何度か擦り付けたあと、温度を確認すると、36.9度と表示されている。
「もう少しだな」
もう一度強めに擦り付け、確認すると、37.3度になっていた。
「よし。」
もちろんズル休みなんてダメなことくらい、
高一にもなればわかってる。
でも、それでも、ズル休みの準備をやめられなかった。止められなかった。
そうしてまことはその日から、不登校になった。

中学の頃は、不登校になったことなんてなかった。
けれど、不登校の友達が何人かいた。
みんな面白くて良い子だった。
その頃は、不登校の子の気持ちがよくわからないなあと思っていたが、
今はよくわかる。
不登校の子は、学校に行ってないだけの普通の子供だ。
不登校だからと言って、友達がいないとか、
すごく暗いとかそういうことはない。
ただ、学校に行ってないだけの普通の子供。
学校に行ってないなら普通じゃないじゃんかと
思うかもしれない。
でも、普通ってなんだろうと思う。
学校に行くのが普通なら、
無理やり学校に行くべきなのだろうか。
別に普通になりたいと思ってなくても、
無理やり普通になるために学校へ行くべきなんだろうか。
まことは、難なく学校に行っている人たちのほう
が信じられない。。
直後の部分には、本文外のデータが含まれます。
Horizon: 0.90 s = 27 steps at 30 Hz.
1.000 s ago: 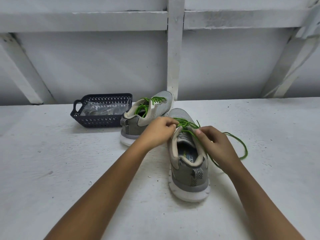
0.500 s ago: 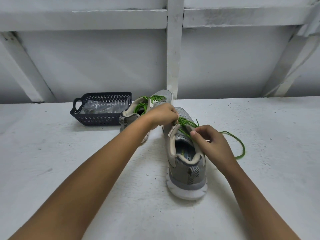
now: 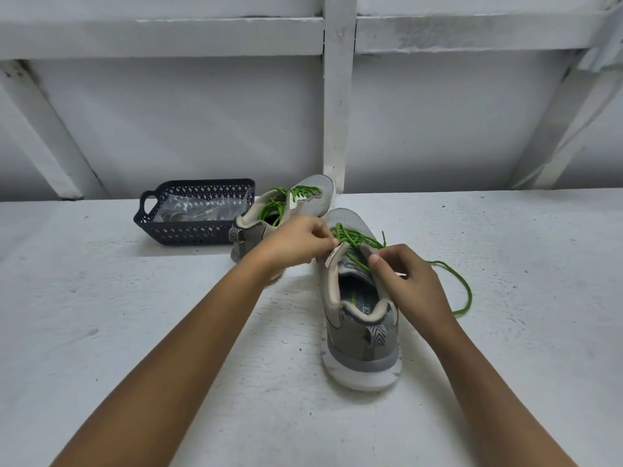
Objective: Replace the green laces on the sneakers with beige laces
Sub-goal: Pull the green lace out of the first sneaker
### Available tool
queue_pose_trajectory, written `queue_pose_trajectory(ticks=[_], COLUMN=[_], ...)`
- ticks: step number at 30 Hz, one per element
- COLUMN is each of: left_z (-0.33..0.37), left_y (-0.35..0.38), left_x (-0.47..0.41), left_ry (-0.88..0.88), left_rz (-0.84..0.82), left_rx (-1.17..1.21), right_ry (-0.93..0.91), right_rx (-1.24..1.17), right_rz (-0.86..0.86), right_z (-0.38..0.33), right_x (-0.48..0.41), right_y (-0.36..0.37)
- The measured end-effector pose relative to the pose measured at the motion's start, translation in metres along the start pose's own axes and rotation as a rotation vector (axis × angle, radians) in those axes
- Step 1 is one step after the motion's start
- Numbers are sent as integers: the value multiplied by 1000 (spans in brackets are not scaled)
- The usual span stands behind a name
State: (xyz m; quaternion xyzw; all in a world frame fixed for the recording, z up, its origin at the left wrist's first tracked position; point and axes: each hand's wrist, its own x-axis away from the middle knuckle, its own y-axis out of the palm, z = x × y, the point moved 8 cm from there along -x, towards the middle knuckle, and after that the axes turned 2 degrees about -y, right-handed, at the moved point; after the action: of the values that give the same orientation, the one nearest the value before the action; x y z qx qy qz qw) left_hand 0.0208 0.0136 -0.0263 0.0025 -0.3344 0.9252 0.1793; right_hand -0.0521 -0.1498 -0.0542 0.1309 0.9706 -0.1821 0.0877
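Grey in colour, the near mesh sneaker (image 3: pixel 362 335) is stood heel toward the person, so the eyelets are reached. Its green cord lace (image 3: pixel 354 235) is pinched by the right hand (image 3: pixel 409 284) at the tongue and by the left hand (image 3: pixel 296 241) at the upper eyelets, probably for loosening. Behind, the second grey sneaker (image 3: pixel 296 203) is laced in green. A clear plastic packet (image 3: pixel 195 210) is kept in the dark blue perforated basket (image 3: pixel 188 232); beige laces cannot be recognised.

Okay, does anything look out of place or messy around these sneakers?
Only the green lace: one loose end trails off the near sneaker onto the table beside the right hand. Nothing looks spilled or damaged.
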Motion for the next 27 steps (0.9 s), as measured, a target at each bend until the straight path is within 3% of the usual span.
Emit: queue_pose_trajectory(ticks=[5,14,18,21,24,27], left_z=[4,2,20,30,53,44], left_y=[6,-18,-39,-33,-32,-18], left_x=[1,-14,-12,-7,12,13], left_ry=[48,-175,-87,57,321,270], left_rz=[27,165,268,288,420,246], left_rx=[130,583,-28,-337,-343,-353], right_ry=[6,13,6,9,7,6], right_rx=[6,-14,-23,-30,-35,-41], right_rz=[5,1,6,1,-1,0], right_z=[0,0,-1,-1,0,0], right_x=[1,1,2,1,1,1], right_y=[1,1,1,2,2,2])
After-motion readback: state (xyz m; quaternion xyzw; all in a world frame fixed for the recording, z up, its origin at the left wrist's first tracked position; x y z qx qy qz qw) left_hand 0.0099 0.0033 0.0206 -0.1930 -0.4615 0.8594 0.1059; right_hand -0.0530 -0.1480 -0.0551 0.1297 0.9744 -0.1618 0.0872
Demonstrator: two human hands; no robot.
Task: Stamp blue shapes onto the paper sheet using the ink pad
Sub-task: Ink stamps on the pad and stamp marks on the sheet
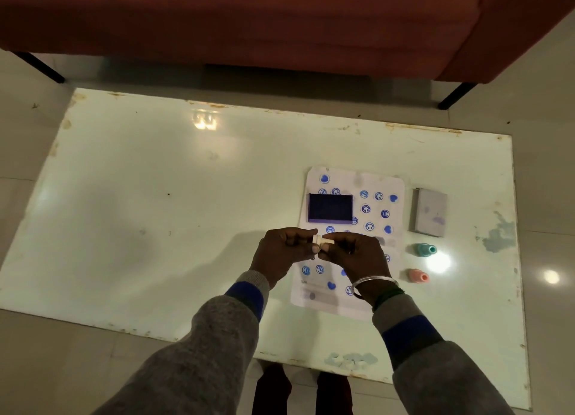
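Task well along: paper sheet [395, 184] already carries many blue prints, some gaps left. Left hand [280, 253] & right hand [354, 256] both pinch a small white stamp [322, 242] just above the sheet, prob. uncapping it. Ink pad [330, 208] lies open on sheet's upper left. Lid [429, 212], teal stamp [425, 249] & pink stamp [418, 276] sit on bench [155, 197] right of sheet; path to pad looks free.

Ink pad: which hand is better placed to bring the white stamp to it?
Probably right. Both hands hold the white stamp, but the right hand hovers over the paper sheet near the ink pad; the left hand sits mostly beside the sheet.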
。

そもそも学校に行くのは普通なのか?
ただ、分かっていることは、
まことは全日制の高校は合っていないということだった。
いろいろ調べてみたが、
通信制の高校だとしても高校によっては大学受験を専攻するようなコースもある。
それに、まことが学校を窮屈だと思う要因の一つである、
好きなときに好きなことをできないという点についても、
高校によっては自分の気になる専門的なコースを選べたりする。
中学の頃までは、全日制の高校に行って、
難関大へ行って、大手の企業に就職するという未来しか考えられなかったから、
全日制の高校の中で、一番自分に合っているだろうというものを消去法で選んだだけだった。
でも不登校である今、
将来についてもう一度広い視野で考えてみると、
自分が思っているよりも将来の選択肢はたくさんあるということがわかる。

さらに、休みの期間を有効活用しようと思い、
いろいろなことにチャレンジしてみたところ、
たくさん趣味が見つかった。
趣味が見つかると、生きるのが楽しくなった。
久しぶりに明日が来るのが楽しみになって感動した。

趣味というのは、例えば、絵を描いたり、
アニメやドラマを見てみたり、歌手にハマったり、
読書したり、小説を書いてみたり。
そうしてまことは今、このアプリで小説を書いている。